Pletka strongly supported the 2003 invasion of Iraq. Pletka was a strong supporter of controversial Iraqi opposition leader Ahmed Chalabi, who was the subject of a U.S. government investigation into allegations that he turned over highly classified information to the Iranian government (allegations that Chalabi denied). Pletka acknowledged that Chalabi was "close to the Iranian government" and had "questionable" associates, but nonetheless asserted that Chalabi had been "shoddily" treated and that CIA and U.S. State Department personnel had fought "a rear guard" action against him. She supported the Iraq War troop surge of 2007, crediting it as a successful counterinsurgency strategy, and criticized President Obama's withdrawal of U.S. troops from Iraq in 2011. In a 2013 retrospective, Pletka stated that she did not regret her support for the 2003 invasion or her opposition to the 2011 withdrawal, although she acknowledged that the U.S. had made mistakes in Iraq.

Pletka has argued that the U.S. should adopt a policy of regime change toward Iran, although not through military intervention. In testimony in 2019 before the House Committee on Foreign Affairs, Pletka argued that the U.S. should seek "to provide sufficient support, incentives and disincentives to ensure the limitation of Iranian reach" in Iraq, and to "end all involvement" of Iranian-backed Popular Mobilization Forces militias in the Iraqi government. Pletka opposed the 2015 nuclear agreement with Iran reached during the Obama administration, but opposed President Trump's move to withdraw the U.S. from the agreement, writing that "dumping the nuclear agreement in Congress's lap may be the worst possible option."

Pletka rejects the scientific consensus on global warming. She has argued that there is "hysteria" over the topic of climate change and that mainstream media narratives fail to account for "global cooling". Pletka falsely claimed that 2016 and 2017 were the two coldest years on record over a 100-year period; in fact, climate data show those two years to be among the warmest years. In a November 2018 appearance on the Sunday morning talk show Meet the Press, Pletka cast doubt on the scientific validity behind a recently released report by the U.S. government on projected economic damages caused by climate change; NBC's invitation to Pletka to appear on the show was criticized by Jon Allsop, writing in the Columbia Journalism Review, and Jack Holmes, politics editor at Esquire magazine.
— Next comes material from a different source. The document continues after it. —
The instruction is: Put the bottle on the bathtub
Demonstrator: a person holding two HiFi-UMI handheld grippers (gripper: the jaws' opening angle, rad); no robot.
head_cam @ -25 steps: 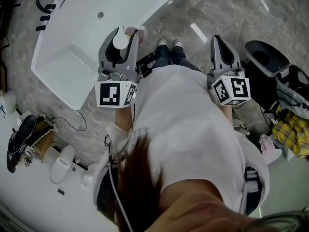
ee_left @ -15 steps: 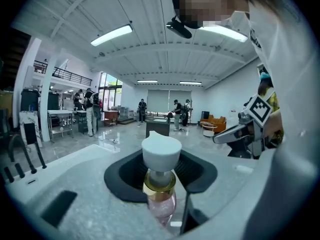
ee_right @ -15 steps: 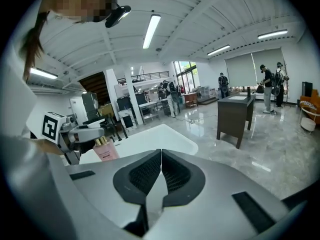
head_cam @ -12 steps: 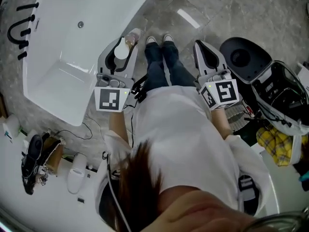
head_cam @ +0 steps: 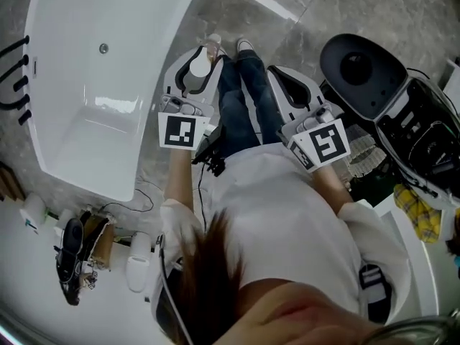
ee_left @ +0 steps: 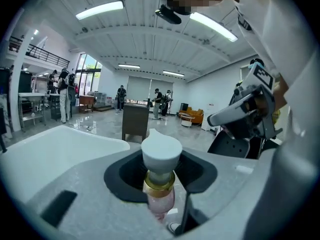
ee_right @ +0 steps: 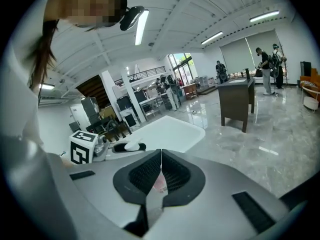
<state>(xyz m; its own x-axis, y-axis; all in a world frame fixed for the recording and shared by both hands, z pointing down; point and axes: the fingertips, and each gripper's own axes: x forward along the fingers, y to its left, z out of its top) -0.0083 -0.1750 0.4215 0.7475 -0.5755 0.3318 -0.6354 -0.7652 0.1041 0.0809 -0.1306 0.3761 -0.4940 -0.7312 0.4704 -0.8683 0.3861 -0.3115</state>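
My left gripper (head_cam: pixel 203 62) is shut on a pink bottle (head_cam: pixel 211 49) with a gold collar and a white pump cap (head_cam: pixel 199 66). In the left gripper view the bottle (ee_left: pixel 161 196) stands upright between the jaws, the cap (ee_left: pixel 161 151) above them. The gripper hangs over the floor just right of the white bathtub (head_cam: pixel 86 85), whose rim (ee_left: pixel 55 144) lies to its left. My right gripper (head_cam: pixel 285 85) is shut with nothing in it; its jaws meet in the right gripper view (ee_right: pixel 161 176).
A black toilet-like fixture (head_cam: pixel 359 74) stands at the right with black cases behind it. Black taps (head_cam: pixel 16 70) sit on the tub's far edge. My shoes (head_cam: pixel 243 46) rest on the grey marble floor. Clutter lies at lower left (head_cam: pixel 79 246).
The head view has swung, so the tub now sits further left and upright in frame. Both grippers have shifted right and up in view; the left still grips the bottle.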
In 2005, Pletka described herself as "not a big fan of torture" but suggested its use was justifiable under certain circumstances in wartime, when "if it is absolutely imperative to find something out at that moment." In 2014, Pletka criticized the Senate Intelligence Committee report on CIA torture, which condemned the CIA for engaging in torture techniques. Pletka described the report as "Feinstein's partisan screed" and argued that the CIA techniques provided actionable intelligence and were legally allowed by the Justice Department.

In 2020, she wrote in an op-ed for The Washington Post that she "may be forced to vote for" incumbent Republican President Donald Trump because "he wears his sins on the outside" while Pletka feared that the Democratic nominee Joe Biden "would begin an assault on the institutions of government that preserve the nation’s small 'd' democracy." This op-ed was criticized by Washington Post columnist Alexandra Petri in a piece entitled "I can’t believe you’re forcing me to vote for Trump, which I definitely didn’t already want to do."

In March 2024, Pletka considered Iran’s nuclear breakout time at zero. Referring to an independent report, Pletka spoke about the change in American and European policies towards Iran. Citing examples of oil sales, economic growth, and Iran's military cooperation with other countries, Pletka implicitly talks about the potential possibility of Iran building nuclear weapons and Iran's nuclear deterrent power.

==Personal life==
Pletka is married to Stephen Rademaker, who was Assistant Secretary of State for International Security and Nonproliferation (including head of the Bureau of Arms Control) in the administration of President George W. Bush.